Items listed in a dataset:

______

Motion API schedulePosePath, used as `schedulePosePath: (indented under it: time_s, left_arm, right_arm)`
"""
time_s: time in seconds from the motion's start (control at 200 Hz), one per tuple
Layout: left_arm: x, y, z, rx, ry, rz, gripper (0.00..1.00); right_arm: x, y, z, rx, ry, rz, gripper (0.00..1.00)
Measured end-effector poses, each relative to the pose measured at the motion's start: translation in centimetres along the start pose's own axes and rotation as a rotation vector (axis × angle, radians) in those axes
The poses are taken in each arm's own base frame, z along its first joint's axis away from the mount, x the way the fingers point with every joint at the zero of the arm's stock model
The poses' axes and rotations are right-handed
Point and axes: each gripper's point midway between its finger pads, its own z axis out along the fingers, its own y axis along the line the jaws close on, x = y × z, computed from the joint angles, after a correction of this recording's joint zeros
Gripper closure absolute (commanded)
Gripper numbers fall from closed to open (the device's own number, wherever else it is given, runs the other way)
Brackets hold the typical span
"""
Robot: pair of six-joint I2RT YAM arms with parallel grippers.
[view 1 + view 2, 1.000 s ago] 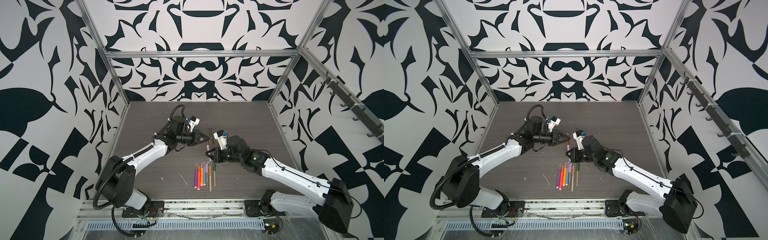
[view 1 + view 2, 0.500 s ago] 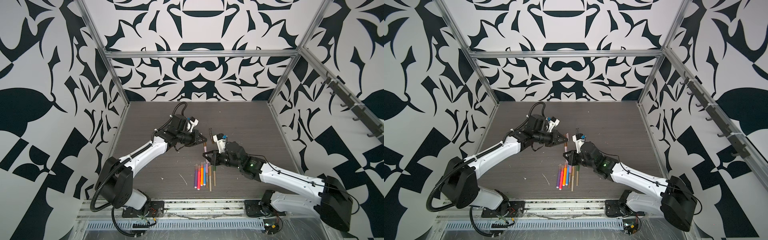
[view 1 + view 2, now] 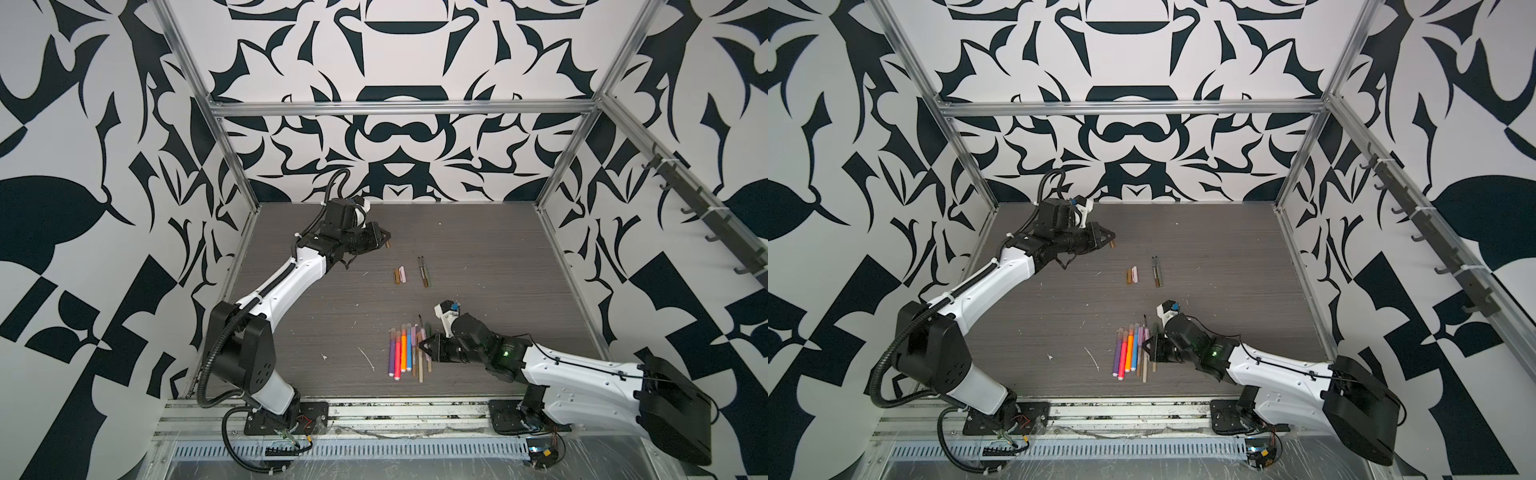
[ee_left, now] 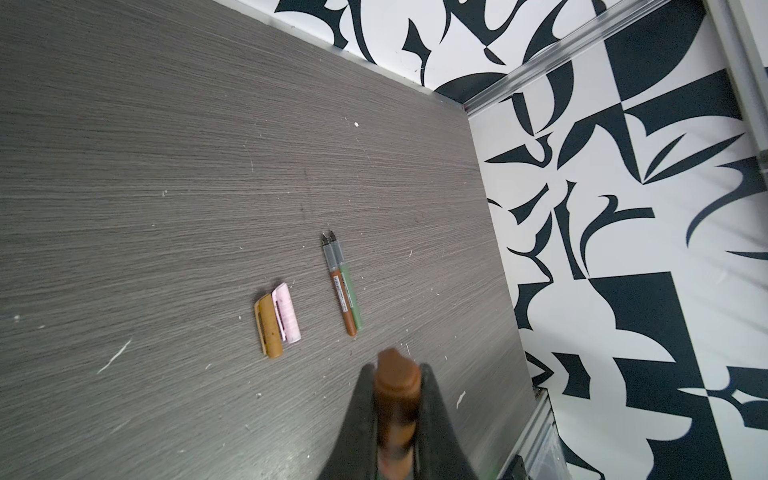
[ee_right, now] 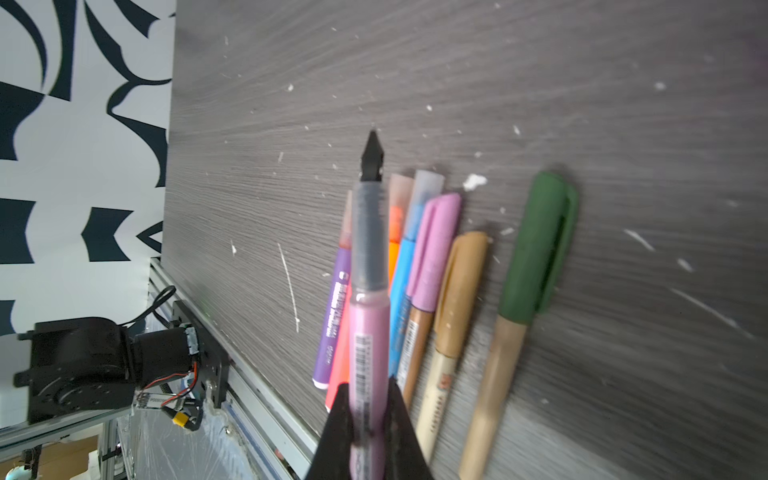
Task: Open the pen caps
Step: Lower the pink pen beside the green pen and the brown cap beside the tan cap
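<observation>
My left gripper (image 3: 383,240) clamps a short brown plastic cap (image 4: 394,376); my right gripper (image 3: 424,345) grips an uncapped slim pink pen (image 5: 369,316). Two thin pens (image 3: 424,272) lie opened far-centre, while the near row of capped markers (image 3: 404,353) is left.

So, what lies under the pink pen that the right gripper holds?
In the right wrist view the pink pen, in the right gripper, hangs over the row of capped pens on the table. A reddish marker behind it is mostly covered; its cap barely shows.
</observation>
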Motion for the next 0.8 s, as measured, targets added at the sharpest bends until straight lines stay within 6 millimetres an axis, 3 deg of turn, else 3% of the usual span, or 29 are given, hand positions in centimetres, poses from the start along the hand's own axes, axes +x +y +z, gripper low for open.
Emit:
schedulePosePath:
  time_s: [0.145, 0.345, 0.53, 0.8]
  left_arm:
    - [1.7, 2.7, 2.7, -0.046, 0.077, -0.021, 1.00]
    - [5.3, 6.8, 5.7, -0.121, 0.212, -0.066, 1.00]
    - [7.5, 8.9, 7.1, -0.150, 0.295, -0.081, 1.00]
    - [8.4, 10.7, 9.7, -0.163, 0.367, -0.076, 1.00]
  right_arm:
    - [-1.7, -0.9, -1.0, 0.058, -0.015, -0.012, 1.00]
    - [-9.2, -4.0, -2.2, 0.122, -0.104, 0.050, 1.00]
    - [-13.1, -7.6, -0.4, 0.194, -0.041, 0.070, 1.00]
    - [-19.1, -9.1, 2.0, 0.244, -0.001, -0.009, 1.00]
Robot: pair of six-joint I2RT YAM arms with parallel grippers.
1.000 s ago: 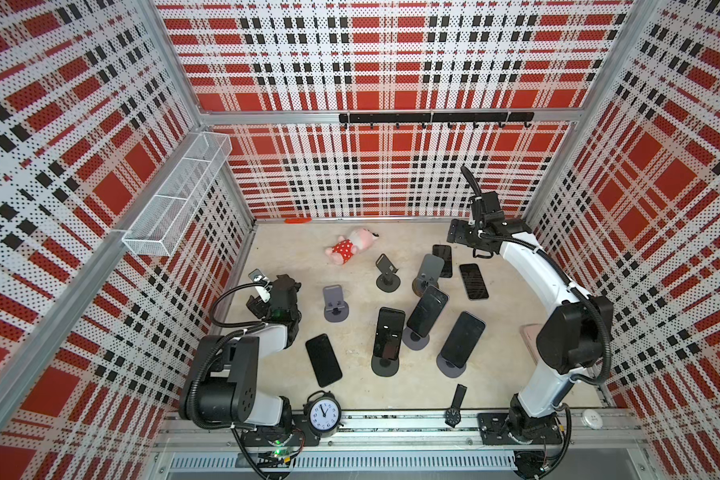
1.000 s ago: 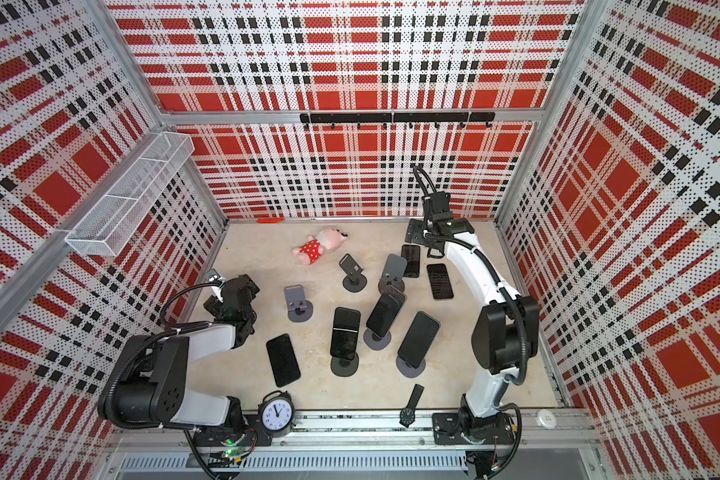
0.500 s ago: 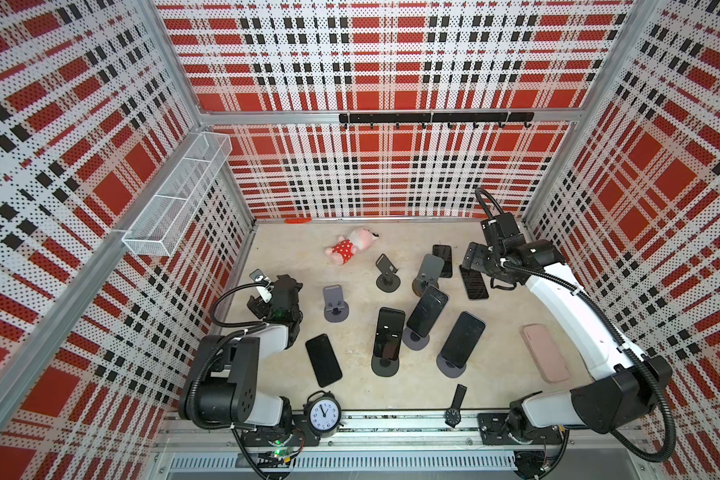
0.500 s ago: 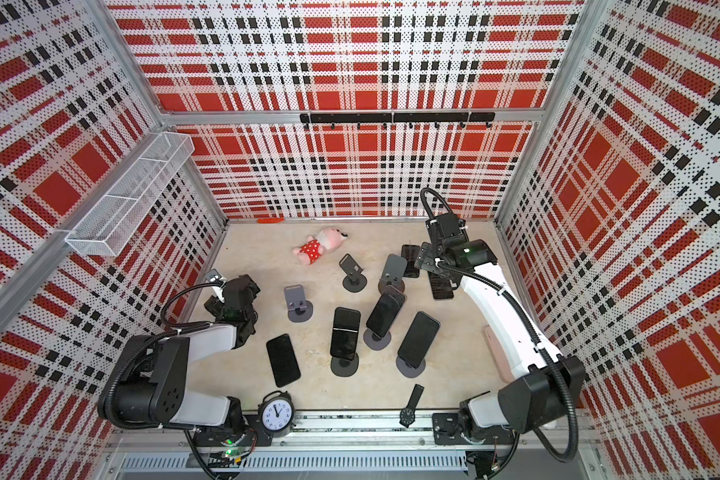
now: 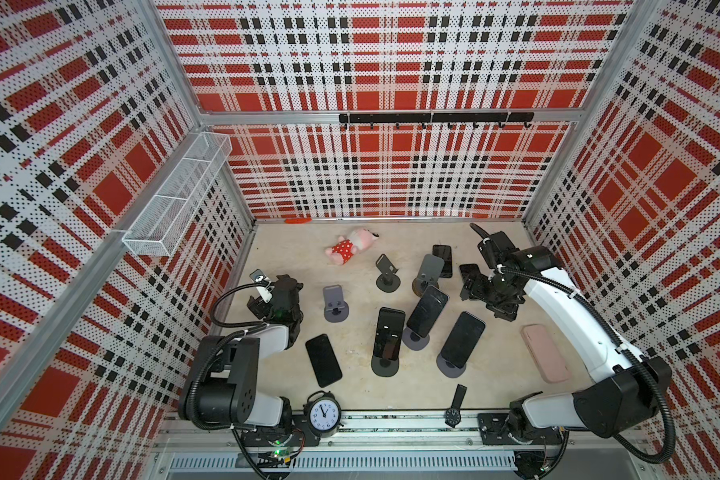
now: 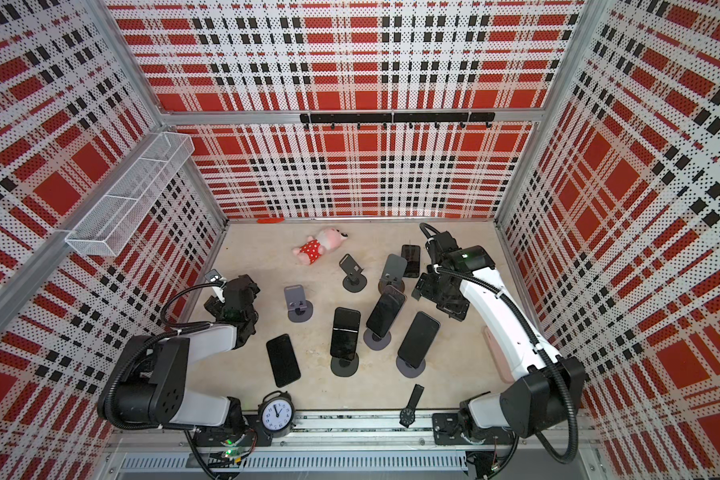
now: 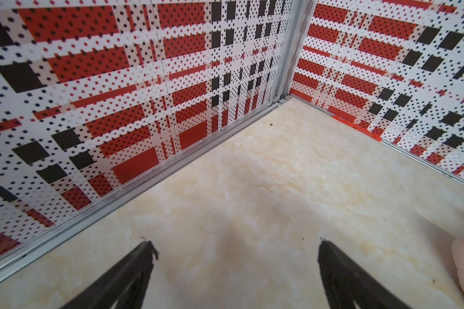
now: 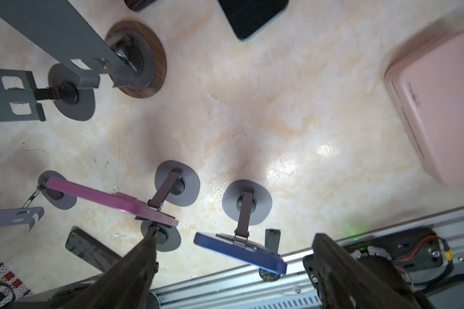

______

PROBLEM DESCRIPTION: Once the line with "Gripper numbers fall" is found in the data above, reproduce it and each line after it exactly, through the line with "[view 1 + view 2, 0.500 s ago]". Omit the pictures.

ANSWER SECTION:
Gripper numbers fall from closed to open (the device's own number, wherever else it is given, runs the other way)
Brackets hold the typical span
"""
Robot: pair of six-joint I2RT YAM arms with parallel grippers.
[view 1 + view 2, 1.000 s ago] 
[view 1 + view 2, 0.500 s ago] 

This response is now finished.